» YOUR GOAL: Could every line of the data be printed exactly as it reads?

» AVAILABLE DATA:
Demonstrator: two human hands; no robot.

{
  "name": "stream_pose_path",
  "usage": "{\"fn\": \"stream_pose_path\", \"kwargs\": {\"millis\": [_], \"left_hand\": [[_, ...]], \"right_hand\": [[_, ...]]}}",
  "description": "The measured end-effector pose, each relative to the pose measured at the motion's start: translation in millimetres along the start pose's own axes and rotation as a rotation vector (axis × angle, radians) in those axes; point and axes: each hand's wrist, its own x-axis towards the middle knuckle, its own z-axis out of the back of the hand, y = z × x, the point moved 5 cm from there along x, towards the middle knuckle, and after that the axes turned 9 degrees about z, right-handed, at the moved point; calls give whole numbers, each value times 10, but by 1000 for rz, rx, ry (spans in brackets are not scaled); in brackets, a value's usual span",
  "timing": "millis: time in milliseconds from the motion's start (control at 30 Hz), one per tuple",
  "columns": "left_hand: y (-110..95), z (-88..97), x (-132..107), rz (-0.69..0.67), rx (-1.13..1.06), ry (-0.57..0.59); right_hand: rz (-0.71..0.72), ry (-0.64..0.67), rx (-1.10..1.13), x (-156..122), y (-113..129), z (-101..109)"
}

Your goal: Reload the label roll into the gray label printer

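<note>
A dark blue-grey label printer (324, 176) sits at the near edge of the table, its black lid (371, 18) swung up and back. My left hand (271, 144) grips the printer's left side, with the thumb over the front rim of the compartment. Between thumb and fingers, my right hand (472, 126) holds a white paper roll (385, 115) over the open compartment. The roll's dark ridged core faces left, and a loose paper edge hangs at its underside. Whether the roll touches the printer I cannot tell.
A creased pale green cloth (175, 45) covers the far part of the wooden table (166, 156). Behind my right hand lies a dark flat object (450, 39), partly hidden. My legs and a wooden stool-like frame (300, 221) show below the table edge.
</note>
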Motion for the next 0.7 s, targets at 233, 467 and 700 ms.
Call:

» ANSWER FOR THE TASK:
Demonstrator: two human hands; no robot.

{
  "name": "stream_pose_path",
  "usage": "{\"fn\": \"stream_pose_path\", \"kwargs\": {\"millis\": [_], \"left_hand\": [[_, ...]], \"right_hand\": [[_, ...]]}}",
  "description": "The measured end-effector pose, each relative to the pose measured at the motion's start: translation in millimetres along the start pose's own axes and rotation as a rotation vector (axis × angle, radians) in those axes; point and axes: each hand's wrist, its own x-axis towards the middle knuckle, its own z-axis out of the back of the hand, y = z × x, the point moved 5 cm from there along x, towards the middle knuckle, and after that the axes turned 9 degrees about z, right-handed, at the moved point; calls give whole numbers, each value times 10, but by 1000 for rz, rx, ry (spans in brackets are not scaled); in brackets, a value's usual span",
  "timing": "millis: time in milliseconds from the motion's start (control at 30 Hz), one per tuple",
  "columns": "left_hand: y (-110..95), z (-88..97), x (-132..107), rz (-0.69..0.67), rx (-1.13..1.06), ry (-0.57..0.59); right_hand: rz (-0.71..0.72), ry (-0.64..0.67), rx (-1.10..1.13), x (-156..122), y (-113..129), z (-101..109)"
}

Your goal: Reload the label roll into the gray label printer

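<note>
A dark blue-grey label printer (324, 176) sits at the near edge of the table, its black lid (371, 18) swung up and back. My left hand (271, 144) grips the printer's left side, with the thumb over the front rim of the compartment. Between thumb and fingers, my right hand (472, 126) holds a white paper roll (385, 115) over the open compartment. The roll's dark ridged core faces left, and a loose paper edge hangs at its underside. Whether the roll touches the printer I cannot tell.
A creased pale green cloth (175, 45) covers the far part of the wooden table (166, 156). Behind my right hand lies a dark flat object (450, 39), partly hidden. My legs and a wooden stool-like frame (300, 221) show below the table edge.
</note>
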Motion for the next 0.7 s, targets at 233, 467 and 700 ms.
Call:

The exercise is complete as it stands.